Task goal -
Repeat the material exactly from its first line to the line that includes "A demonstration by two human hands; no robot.". Skip pictures.
################
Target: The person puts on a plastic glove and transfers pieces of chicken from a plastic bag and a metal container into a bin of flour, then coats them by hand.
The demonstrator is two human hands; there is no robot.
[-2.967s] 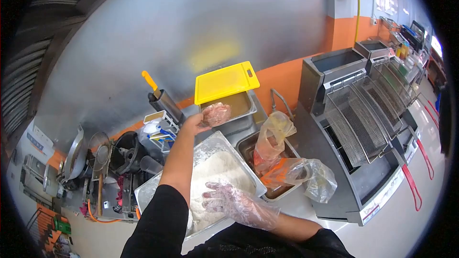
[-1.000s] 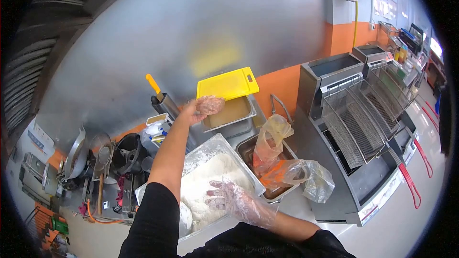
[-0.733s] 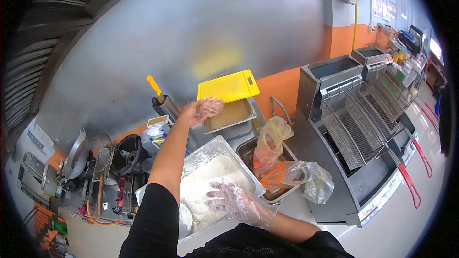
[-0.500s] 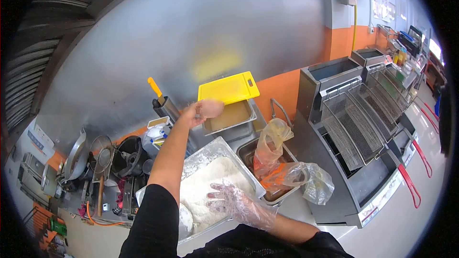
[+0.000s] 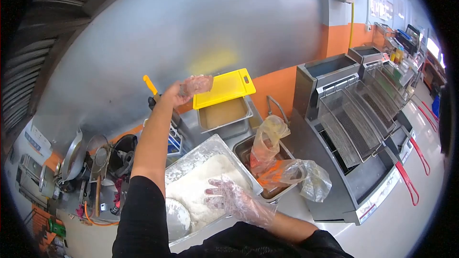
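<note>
My left hand [image 5: 179,95], bare, is raised in front of the metal wall with its fingers closed on a pinkish, see-through item [image 5: 197,85], perhaps a bowl. That item overlaps the left edge of a yellow cutting board [image 5: 224,90], which lies across a metal pan of tan liquid [image 5: 224,113]. In a clear plastic glove dusted with white, my right hand [image 5: 234,199] hovers over a metal tray [image 5: 178,168] of white powder [image 5: 203,181], fingers spread and holding nothing. A round metal bowl [image 5: 177,220] sits in the powder at the tray's near left.
Right of the tray, a metal pan [image 5: 244,149] holds plastic bags [image 5: 275,162]. Fryers with wire baskets [image 5: 346,119] and red handles stand at the right. A yellow-handled tool [image 5: 149,85] stands behind my left arm. Pans and strainers [image 5: 99,157] crowd the left.
My left hand has moved up and left with the pinkish item, from the board's lower edge to its left side. My right hand stays over the powder, fingers still spread.
</note>
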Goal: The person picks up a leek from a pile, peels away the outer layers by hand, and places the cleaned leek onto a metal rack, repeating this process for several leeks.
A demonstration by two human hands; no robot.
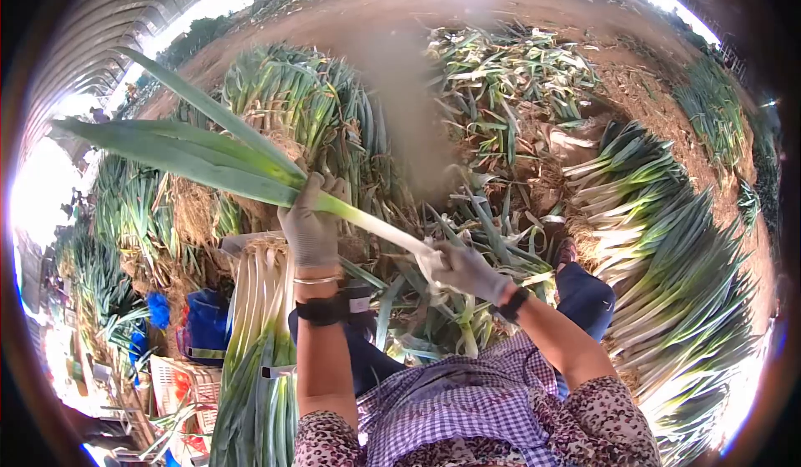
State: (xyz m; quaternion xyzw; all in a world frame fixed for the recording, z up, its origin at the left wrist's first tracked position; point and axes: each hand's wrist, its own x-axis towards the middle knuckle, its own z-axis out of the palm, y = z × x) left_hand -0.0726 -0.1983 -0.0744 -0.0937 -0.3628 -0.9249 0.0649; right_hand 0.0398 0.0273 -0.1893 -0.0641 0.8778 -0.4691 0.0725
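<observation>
A single leek [375,227] stretches between my two gloved hands, its broad green leaves pointing to the upper left. My left hand [312,227] is closed round it where the leaves meet the pale stalk. At the white root end, my right hand [469,272] grips the leek with bent fingers; the root tip is partly hidden. Just below my left hand lies a bundle of leeks [260,300], white ends up and green leaves toward me. Loose leaves and trimmings [467,317] cover the ground under my right hand.
To the right lies a long row of leeks [642,242]. Heaped leeks [292,91] stand ahead on the left, and a leafy pile [517,75] lies farther off. A pale plastic crate [179,375] and a blue bag [206,325] are at the lower left.
</observation>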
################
Solution to this problem -
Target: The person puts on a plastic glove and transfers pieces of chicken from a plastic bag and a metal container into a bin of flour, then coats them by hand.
The demonstrator is two human hands; there is no robot.
[-2.967s] 
[-1.000s] 
[-0.733s] 
[-0.500s] 
[+0.000s] 
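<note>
My left hand [image 5: 179,95], bare, is raised in front of the metal wall with its fingers closed on a pinkish, see-through item [image 5: 197,85], perhaps a bowl. That item overlaps the left edge of a yellow cutting board [image 5: 224,90], which lies across a metal pan of tan liquid [image 5: 224,113]. In a clear plastic glove dusted with white, my right hand [image 5: 234,199] hovers over a metal tray [image 5: 178,168] of white powder [image 5: 203,181], fingers spread and holding nothing. A round metal bowl [image 5: 177,220] sits in the powder at the tray's near left.
Right of the tray, a metal pan [image 5: 244,149] holds plastic bags [image 5: 275,162]. Fryers with wire baskets [image 5: 346,119] and red handles stand at the right. A yellow-handled tool [image 5: 149,85] stands behind my left arm. Pans and strainers [image 5: 99,157] crowd the left.
My left hand has moved up and left with the pinkish item, from the board's lower edge to its left side. My right hand stays over the powder, fingers still spread.
</note>
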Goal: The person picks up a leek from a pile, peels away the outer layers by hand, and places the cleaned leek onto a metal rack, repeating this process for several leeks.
A demonstration by two human hands; no robot.

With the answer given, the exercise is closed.